Bu çabalar kalitenin, gelişmenin, müzikte evrenselleşmenin ölçütüydü. Bölgeselliğin, yerelliğin, etnik durumların üstünde olan bir çabaydı. Albümlerimiz çıktığında eleştirmenler tarafından daha iyi sorgulanırdık, eleştirilirdik. 2000'ler yaratıclığı öldürdü. Ahmet'in, Mehmet'in adamıysan, falanca medya kuruluşunun yakınıysan, hele bir de falan-filan etnik yapıya dahilsen, ne okursan oku “bizim adamımız” oluyorsun.
» Medyanın sadece kendi himayesindeki müzisyenleri desteklemesi müziğin çok kültürlülüğünü ne ölçüde etkiliyor?
Bölgelerdeki farklı etnik yapılar kardeşçe yaşayıp etkileşmelerine rağmen, sanatçıların çıkışlarında bu yerellik, yerel ağızla öne çıkmaya başladı ki, bir anlamda önceleri çok sağlam çakılmış bir basamak çatırdadı. Ruhi Su usta derdi ki; “Biz türküleri daha kentli, daha evrensel ifadeyle söylemeliyiz.” Buralardan bir dönüş yapıldı. O zaman ne oldu, medya da bunun peşine takıldı, barlarda türküler kötü formlarda dillendirildi ve müziğin etrafında kazanç sağlamak adına bir gerileme süreci yaşandı.. Bahsetmiş olduğum arabeskleşmeyi sahnede, danslarda da görmüyor muyuz?

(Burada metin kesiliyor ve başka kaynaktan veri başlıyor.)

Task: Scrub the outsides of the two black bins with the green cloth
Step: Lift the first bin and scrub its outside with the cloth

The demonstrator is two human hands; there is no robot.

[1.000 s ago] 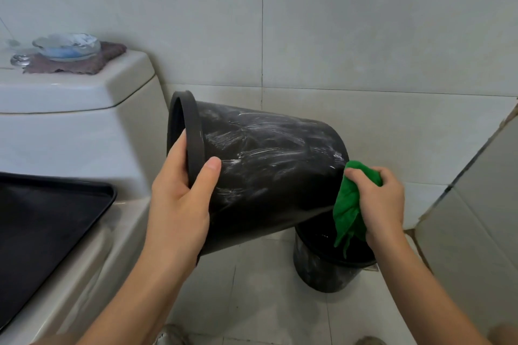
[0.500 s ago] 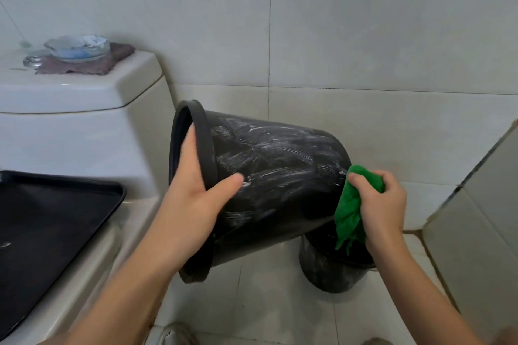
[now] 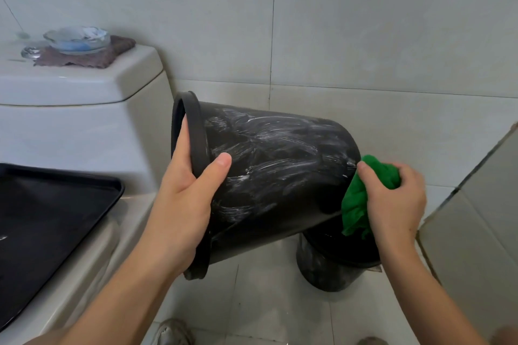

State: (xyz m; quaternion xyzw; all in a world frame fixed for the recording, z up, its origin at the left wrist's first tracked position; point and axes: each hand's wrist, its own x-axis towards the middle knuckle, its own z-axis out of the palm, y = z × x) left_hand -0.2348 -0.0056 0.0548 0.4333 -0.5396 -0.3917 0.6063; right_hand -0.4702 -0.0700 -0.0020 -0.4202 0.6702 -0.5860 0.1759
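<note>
Green cloth [image 3: 361,199] bunched in right hand [image 3: 398,202] against bin [image 3: 280,165] base.

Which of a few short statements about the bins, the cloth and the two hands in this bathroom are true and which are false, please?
1. The left hand grips the rim of the tipped bin. True.
2. The green cloth lies on the toilet tank. False: the right hand holds it bunched against the base end of the tipped bin.
3. The tipped bin's side shows whitish smears. True.
4. The second bin lies on its side on the floor. False: it stands upright, below the tipped bin's base.
5. A black tray sits at the left. True.
6. Both hands hold the cloth. False: only the right hand does.
</note>
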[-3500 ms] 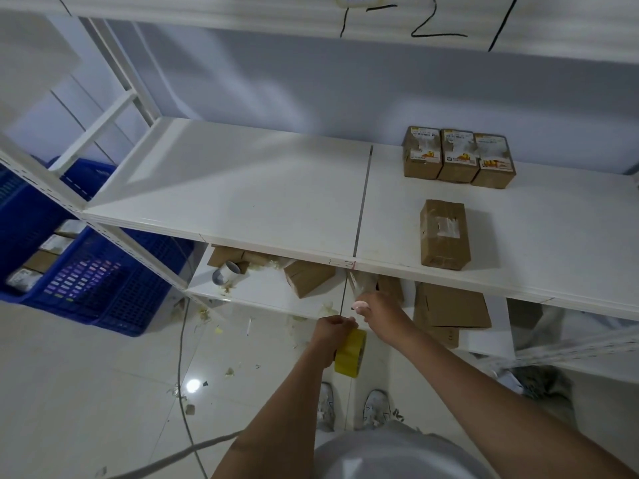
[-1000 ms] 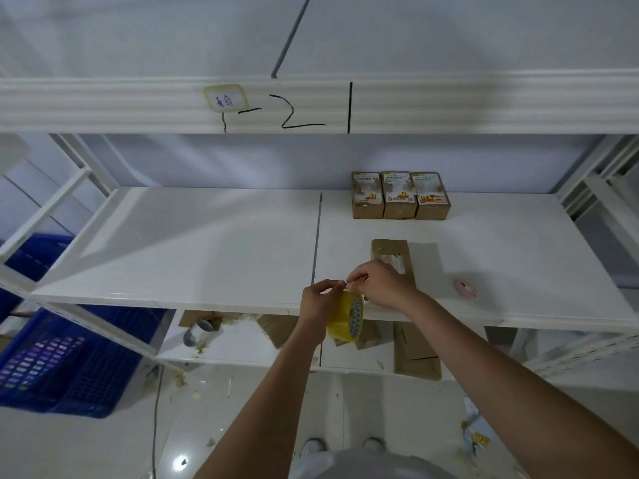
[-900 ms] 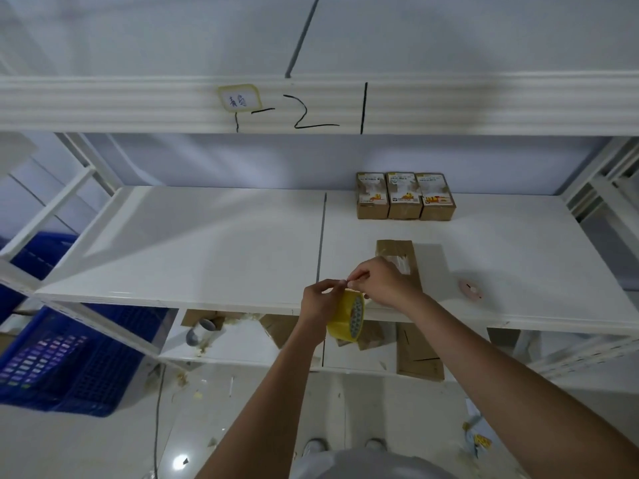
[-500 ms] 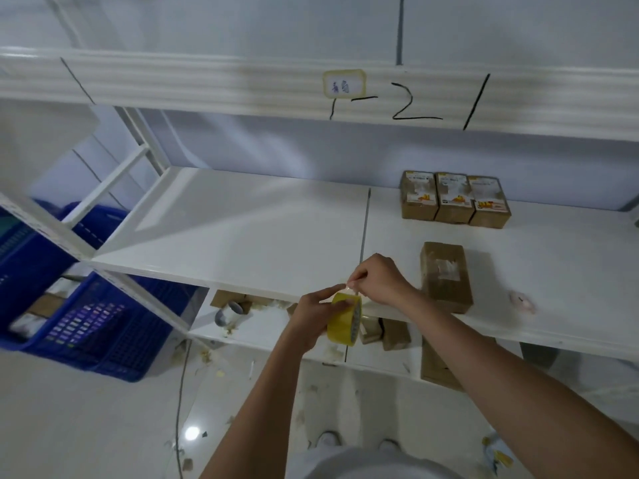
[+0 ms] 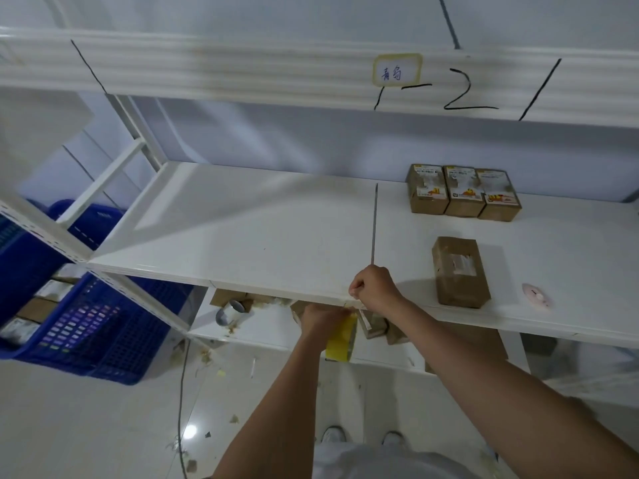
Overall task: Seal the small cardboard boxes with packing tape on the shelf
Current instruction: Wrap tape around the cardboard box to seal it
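Observation:
My left hand (image 5: 320,318) grips a yellow roll of packing tape (image 5: 340,340) just below the front edge of the white shelf (image 5: 262,236). Just above it, my right hand (image 5: 375,286) is closed, pinching the free end of the tape at the shelf edge. A small brown cardboard box (image 5: 460,271) lies flat on the shelf to the right of my right hand, apart from it. Three small boxes with printed labels (image 5: 463,191) stand side by side at the back of the shelf.
A small pink round object (image 5: 535,295) lies right of the lone box. On the lower shelf sit flattened cardboard (image 5: 477,340) and a silver tape roll (image 5: 230,311). A blue crate (image 5: 86,319) with packages stands at the left. Scraps and a cable (image 5: 181,392) litter the floor.
Both hands have dropped from above the shelf to its front edge. The tape roll now hangs lower, below the shelf edge, with the right hand still pinching the tape end.

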`<state>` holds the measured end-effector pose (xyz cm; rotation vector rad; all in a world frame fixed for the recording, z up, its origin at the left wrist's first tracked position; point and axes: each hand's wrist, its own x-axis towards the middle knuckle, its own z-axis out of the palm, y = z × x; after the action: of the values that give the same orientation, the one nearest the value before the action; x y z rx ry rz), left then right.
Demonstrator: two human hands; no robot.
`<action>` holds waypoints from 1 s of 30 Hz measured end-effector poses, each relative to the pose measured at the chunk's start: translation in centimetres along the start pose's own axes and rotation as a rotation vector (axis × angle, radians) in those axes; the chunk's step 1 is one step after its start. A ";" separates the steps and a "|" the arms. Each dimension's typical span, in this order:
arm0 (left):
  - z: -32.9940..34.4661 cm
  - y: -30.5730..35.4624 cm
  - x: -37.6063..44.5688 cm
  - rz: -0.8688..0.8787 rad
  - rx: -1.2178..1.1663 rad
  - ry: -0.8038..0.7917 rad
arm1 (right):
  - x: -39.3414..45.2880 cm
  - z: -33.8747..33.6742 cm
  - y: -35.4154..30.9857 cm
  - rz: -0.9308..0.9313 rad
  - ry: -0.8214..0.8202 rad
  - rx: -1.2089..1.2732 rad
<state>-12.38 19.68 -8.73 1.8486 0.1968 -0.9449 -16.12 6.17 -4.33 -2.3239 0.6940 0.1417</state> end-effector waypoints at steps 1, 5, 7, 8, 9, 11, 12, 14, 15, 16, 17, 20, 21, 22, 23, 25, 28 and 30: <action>0.1 0.1 0.1 -0.010 0.006 0.008 | 0.3 0.2 0.1 0.013 0.016 -0.001; 0.5 1.3 0.5 -0.019 0.066 0.072 | 1.9 0.3 0.5 0.019 0.067 -0.029; 0.5 1.6 0.8 -0.015 0.093 0.114 | 2.4 1.0 0.6 0.000 0.073 -0.065; 0.6 1.6 0.9 -0.017 0.113 0.123 | 2.6 1.4 0.5 -0.007 0.081 -0.085; 0.6 1.6 1.0 -0.022 0.131 0.122 | 2.7 1.9 0.5 -0.012 0.093 -0.105; 0.6 1.7 1.3 -0.036 0.147 0.112 | 2.8 2.6 0.4 -0.014 0.118 -0.138; 0.5 1.7 1.5 -0.042 0.155 0.106 | 2.7 2.9 0.5 -0.011 0.127 -0.150; 0.3 1.7 1.7 -0.038 0.164 0.101 | 2.5 3.3 0.6 -0.002 0.137 -0.196; 0.3 1.8 1.7 -0.038 0.165 0.101 | 2.4 3.5 0.6 0.000 0.143 -0.221; 0.4 1.8 1.6 -0.040 0.162 0.098 | 2.4 3.6 0.6 0.002 0.150 -0.235; 0.5 1.8 1.6 -0.040 0.156 0.096 | 2.5 3.8 0.6 0.000 0.152 -0.244; 0.5 1.9 1.6 -0.044 0.159 0.088 | 2.9 4.0 0.5 -0.009 0.152 -0.284; 0.5 1.9 1.6 -0.045 0.161 0.088 | 3.2 3.9 0.5 -0.006 0.156 -0.305; 0.4 1.9 1.8 -0.048 0.166 0.087 | 3.3 3.9 0.5 0.001 0.158 -0.326; 0.4 1.8 2.0 -0.051 0.171 0.082 | 3.4 3.8 0.5 0.002 0.167 -0.336; 0.4 1.6 2.1 -0.053 0.179 0.074 | 3.6 3.5 0.6 0.003 0.214 -0.339; 0.2 1.4 2.2 -0.011 0.259 0.072 | 3.4 2.2 0.8 0.065 0.287 -0.284; 0.1 1.1 1.9 0.044 0.360 0.115 | 2.5 1.0 1.4 0.152 0.371 -0.099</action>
<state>-10.56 18.54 -9.28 2.2311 0.0575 -0.8860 -14.62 4.81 -6.64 -2.4160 1.0691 -0.1975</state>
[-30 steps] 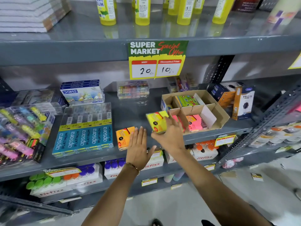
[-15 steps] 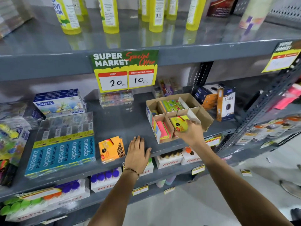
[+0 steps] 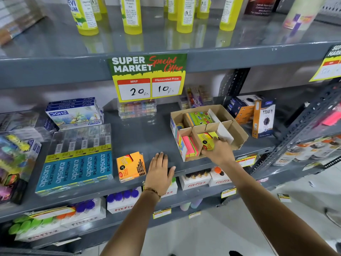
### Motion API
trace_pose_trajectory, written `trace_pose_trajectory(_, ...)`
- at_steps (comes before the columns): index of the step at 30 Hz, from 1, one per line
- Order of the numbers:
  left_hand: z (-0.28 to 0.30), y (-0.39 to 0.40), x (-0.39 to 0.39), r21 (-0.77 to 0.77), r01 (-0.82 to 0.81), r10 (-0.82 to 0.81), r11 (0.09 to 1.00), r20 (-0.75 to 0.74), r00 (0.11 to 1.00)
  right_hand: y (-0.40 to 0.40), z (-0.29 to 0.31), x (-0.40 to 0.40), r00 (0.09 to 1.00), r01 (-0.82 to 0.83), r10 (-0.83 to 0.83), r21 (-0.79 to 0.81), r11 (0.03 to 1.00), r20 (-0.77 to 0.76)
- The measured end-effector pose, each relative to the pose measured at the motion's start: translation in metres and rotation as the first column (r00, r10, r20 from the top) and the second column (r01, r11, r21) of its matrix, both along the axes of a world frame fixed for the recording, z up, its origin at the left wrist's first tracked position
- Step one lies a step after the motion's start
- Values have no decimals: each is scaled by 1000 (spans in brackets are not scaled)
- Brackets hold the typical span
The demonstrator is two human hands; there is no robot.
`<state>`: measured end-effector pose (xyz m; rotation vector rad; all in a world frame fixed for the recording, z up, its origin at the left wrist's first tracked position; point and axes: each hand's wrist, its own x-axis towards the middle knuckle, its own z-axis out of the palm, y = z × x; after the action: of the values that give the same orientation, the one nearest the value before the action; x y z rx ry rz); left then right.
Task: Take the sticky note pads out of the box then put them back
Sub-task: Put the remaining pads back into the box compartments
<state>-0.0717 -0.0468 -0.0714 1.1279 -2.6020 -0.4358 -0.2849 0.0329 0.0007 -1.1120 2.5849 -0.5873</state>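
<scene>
The right hand [image 3: 218, 151] grips a yellow sticky note pad [image 3: 207, 142] by its lower end, fingers wrapped round its narrow sides, and holds it in the front right compartment of the cardboard box [image 3: 238, 132]. Whether the pad's base touches the box floor is hidden. The left hand [image 3: 159, 173] is empty, spread flat with fingers wide on the grey shelf [image 3: 140, 133], just left of the box.

The pad is probably light and fairly stiff as a block, a wrapped stack of paper, likely a little slick if the wrap is plastic. A pinch across the two narrow edges looks soundest, since pressing the broad faces could bow the sheets. It is not fragile, though corners may dent against the dividers.

The box is open-topped and split by cardboard dividers. Left of the held pad, the front compartment holds pink and green pads [image 3: 190, 146] standing on edge. Behind it, a rear compartment holds a green printed pack [image 3: 200, 118] lying tilted. The far right section looks bare apart from a white card. Left of the box, beyond the left hand, orange sticky note pads [image 3: 131, 167] lie on the shelf, still outside it.
</scene>
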Motion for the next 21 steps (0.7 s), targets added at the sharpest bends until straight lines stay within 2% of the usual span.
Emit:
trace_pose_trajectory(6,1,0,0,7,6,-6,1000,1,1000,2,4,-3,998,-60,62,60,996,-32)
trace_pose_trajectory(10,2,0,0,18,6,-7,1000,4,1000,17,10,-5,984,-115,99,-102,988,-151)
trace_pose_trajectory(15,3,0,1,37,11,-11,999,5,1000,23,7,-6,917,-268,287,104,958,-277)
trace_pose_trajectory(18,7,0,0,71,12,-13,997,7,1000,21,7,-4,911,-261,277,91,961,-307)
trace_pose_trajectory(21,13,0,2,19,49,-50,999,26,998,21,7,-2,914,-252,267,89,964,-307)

Turistleri Marmaris'te eğlendirirken yapılan, karman çorman işlere döndü. 2000 öncesi kitlelerle çok iyi alışveriş içindeydik, sadece müzikal anlamda değil, düşünsel olarak da paylaşım alanlarımız vardı. Biraraya gelir, ülke ve barış hakkında yorumlar yapardık.
***
Dillirga benden izinsiz para karşılığı satılıyor
» Islık melodisi size ait olan “Dillirga” adlı Kıbrıs Halk Türküsü melodisi size hiçbir telif ödenmeden satılmaya devam ediliyor. Davalık olan bu konuda mağduriyetiniz giderilebilecek mi size göre?
Islık albümünü hızlandıran bir faktör olarak uğradığım bu haksızlığı sayabilirim. Dillirga'yı 5. albümde okumuştum. 2000'lerin başında sahnede ıslıkla performansını yaptığım bölüm kim olduğunu bilmediğim birileri tarafından kaydedilip yıllar sonra satışa sunuluyor. İş rayından tamamen çıkmış durumda, gazetelerde, televizyon kanallarında yurtdışına bile satılıyor. Benim adım ise hiçbir şekilde geçmiyor. Mahkeme devam etse de, hukuk işleyişi ülkemizde malum olduğundan davama çok bel bağlamıyorum. Sırf bu yüzden albümde “Dillirga 35 saniye” adı altında, bu konuya ironik yaklaşarak kamuoyunun vicdanına seslendim.
Tüm bu olup biten karşısında medyanın davamla hiçbir şekilde ilgilenmediğini bilin istiyorum. Onlara daha heyeacanlı işler lazım, ortada kan olması lazım. Tüm bunlar sanatın Türkiye'deki yerini bize hatırlatıyor. Sanatçının ne denli yalnız ve çaresiz olduğunu.